┏━━

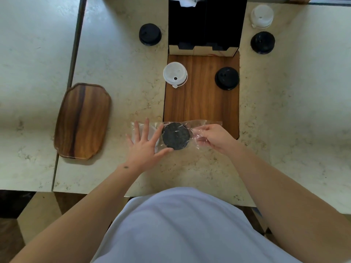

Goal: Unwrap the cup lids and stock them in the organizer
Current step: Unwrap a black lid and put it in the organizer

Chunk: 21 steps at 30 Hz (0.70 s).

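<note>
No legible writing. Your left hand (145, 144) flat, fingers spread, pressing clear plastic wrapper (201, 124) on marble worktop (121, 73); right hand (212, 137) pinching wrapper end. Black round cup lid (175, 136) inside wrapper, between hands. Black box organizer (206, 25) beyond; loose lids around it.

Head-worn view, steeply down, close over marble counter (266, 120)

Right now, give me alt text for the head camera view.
A left hand lies flat on a clear plastic wrapper holding a black cup lid, while the right hand pinches the wrapper's end. Beyond, loose black and white lids surround a black organizer on a marble counter.
</note>
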### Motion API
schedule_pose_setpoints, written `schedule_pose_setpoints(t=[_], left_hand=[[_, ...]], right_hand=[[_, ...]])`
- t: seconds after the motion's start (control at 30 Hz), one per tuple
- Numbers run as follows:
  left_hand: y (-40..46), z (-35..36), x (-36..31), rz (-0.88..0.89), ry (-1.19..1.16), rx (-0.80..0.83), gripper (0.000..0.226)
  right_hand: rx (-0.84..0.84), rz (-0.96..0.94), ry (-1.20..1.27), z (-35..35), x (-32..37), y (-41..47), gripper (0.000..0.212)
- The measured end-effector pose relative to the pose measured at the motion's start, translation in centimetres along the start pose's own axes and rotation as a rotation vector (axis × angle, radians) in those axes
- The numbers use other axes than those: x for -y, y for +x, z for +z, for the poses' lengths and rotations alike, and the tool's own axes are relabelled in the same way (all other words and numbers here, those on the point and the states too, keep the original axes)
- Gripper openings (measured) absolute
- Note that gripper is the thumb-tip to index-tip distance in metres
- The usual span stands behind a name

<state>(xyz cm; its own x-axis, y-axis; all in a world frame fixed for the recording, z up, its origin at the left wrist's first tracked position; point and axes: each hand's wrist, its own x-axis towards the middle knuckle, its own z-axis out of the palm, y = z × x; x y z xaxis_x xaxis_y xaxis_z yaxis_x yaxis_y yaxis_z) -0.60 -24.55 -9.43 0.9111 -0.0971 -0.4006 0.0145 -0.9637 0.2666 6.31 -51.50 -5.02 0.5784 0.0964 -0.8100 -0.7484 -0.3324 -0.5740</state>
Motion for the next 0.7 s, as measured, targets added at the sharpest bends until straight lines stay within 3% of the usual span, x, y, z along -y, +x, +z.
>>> schedule_pose_setpoints(t=[0.13, 0.4, 0.53, 0.7], left_hand=[[-0.1, 0.3, -0.1, 0.006, 0.043, -0.017, 0.085], [0.1, 0.4, -0.2, 0.044, 0.089, -0.024, 0.095], [0.3, 0.5, 0.0, 0.048, 0.145, 0.006, 0.105], [0.5, 0.7, -0.2, 0.037, 0.150, 0.021, 0.108]], right_hand=[[0.057, -0.016, -0.099, 0.6, 0.2, 0.4, 0.034], [0.087, -0.044, -0.212, 1.4, 1.0, 0.0, 0.050], [0.140, -0.032, -0.236, 1.9, 1.7, -0.3, 0.031], [0.177, -0.007, -0.219, 2.1, 1.8, -0.5, 0.039]])
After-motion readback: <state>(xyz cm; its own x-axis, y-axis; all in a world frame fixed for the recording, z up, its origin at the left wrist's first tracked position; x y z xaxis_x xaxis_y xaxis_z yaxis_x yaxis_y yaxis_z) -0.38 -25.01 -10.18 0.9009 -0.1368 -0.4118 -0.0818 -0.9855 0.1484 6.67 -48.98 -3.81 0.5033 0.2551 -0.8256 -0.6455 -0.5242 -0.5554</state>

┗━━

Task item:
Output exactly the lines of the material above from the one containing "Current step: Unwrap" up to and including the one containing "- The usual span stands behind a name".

Exercise solution:
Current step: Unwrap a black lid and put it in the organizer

Chunk: 21 steps at 30 Hz (0.70 s).

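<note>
No legible writing. Your left hand (145, 144) flat, fingers spread, pressing clear plastic wrapper (201, 124) on marble worktop (121, 73); right hand (212, 137) pinching wrapper end. Black round cup lid (175, 136) inside wrapper, between hands. Black box organizer (206, 25) beyond; loose lids around it.

Head-worn view, steeply down, close over marble counter (266, 120)

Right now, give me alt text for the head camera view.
A left hand lies flat on a clear plastic wrapper holding a black cup lid, while the right hand pinches the wrapper's end. Beyond, loose black and white lids surround a black organizer on a marble counter.
</note>
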### Motion API
schedule_pose_setpoints, written `schedule_pose_setpoints(t=[_], left_hand=[[_, ...]], right_hand=[[_, ...]])`
- t: seconds after the motion's start (control at 30 Hz), one per tuple
- Numbers run as follows:
  left_hand: y (-40..46), z (-35..36), x (-36..31), rz (-0.88..0.89), ry (-1.19..1.16), rx (-0.80..0.83), gripper (0.000..0.226)
  right_hand: rx (-0.84..0.84), rz (-0.96..0.94), ry (-1.20..1.27), z (-35..35), x (-32..37), y (-41..47), gripper (0.000..0.212)
- The measured end-effector pose relative to the pose measured at the motion's start, translation in centimetres along the start pose's own axes and rotation as a rotation vector (axis × angle, radians) in those axes
- The numbers use other axes than those: x for -y, y for +x, z for +z, for the poses' lengths and rotations alike, and the tool's own axes are relabelled in the same way (all other words and numbers here, those on the point and the states too, keep the original axes)
- Gripper openings (measured) absolute
- Note that gripper is the thumb-tip to index-tip distance in metres
- The usual span stands behind a name

The exercise requires no additional content.